§ **Work required**
Reproduce the lines of the material exactly, excluding every image.

§ **Dataset excerpt**
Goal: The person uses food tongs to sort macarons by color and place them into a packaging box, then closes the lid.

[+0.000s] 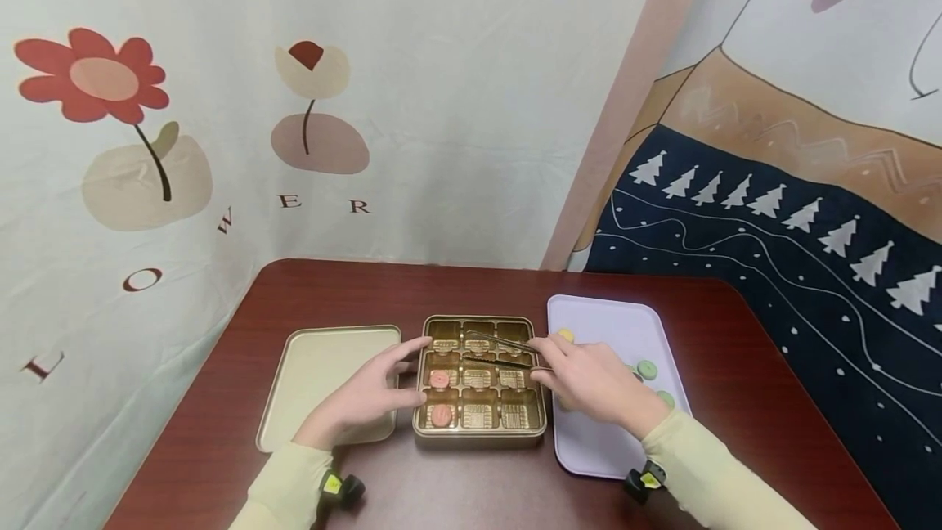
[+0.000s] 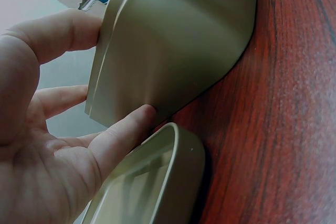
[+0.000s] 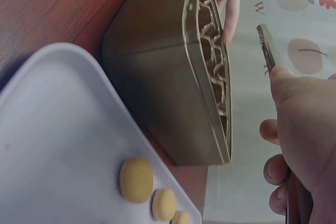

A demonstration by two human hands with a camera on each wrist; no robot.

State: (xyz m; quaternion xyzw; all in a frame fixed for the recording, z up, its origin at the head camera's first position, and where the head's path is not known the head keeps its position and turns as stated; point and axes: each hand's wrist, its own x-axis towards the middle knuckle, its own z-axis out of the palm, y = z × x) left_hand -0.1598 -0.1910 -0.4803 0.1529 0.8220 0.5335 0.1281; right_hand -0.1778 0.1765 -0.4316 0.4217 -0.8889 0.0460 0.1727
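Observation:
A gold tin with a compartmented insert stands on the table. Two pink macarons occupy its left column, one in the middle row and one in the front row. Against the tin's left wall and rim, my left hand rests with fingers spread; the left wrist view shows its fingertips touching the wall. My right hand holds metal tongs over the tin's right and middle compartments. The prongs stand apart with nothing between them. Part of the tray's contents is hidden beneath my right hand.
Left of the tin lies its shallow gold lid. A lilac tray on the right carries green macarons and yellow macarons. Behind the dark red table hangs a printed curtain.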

§ **Task output**
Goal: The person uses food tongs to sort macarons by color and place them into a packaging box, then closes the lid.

[+0.000s] 
[+0.000s] 
[+0.000s] 

A demonstration by two human hands with a camera on each wrist; no robot.

State: (xyz m; quaternion xyzw; all in a frame fixed for the recording, z up, its origin at the head camera's first position, and where the head's path is not known the head keeps its position and turns as stated; point and axes: each hand's wrist, its own x-axis towards the middle knuckle, its own z-axis out of the palm, y = z × x) left_hand -0.1598 -0.1910 -0.4803 0.1529 0.8220 0.5335 0.1281; right_hand -0.1778 0.1765 -0.4316 0.4217 -0.8889 0.0460 0.1727
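Observation:
A gold tin with a compartmented insert stands on the table. Two pink macarons occupy its left column, one in the middle row and one in the front row. Against the tin's left wall and rim, my left hand rests with fingers spread; the left wrist view shows its fingertips touching the wall. My right hand holds metal tongs over the tin's right and middle compartments. The prongs stand apart with nothing between them. Part of the tray's contents is hidden beneath my right hand.
Left of the tin lies its shallow gold lid. A lilac tray on the right carries green macarons and yellow macarons. Behind the dark red table hangs a printed curtain.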

No part of the exercise remains open.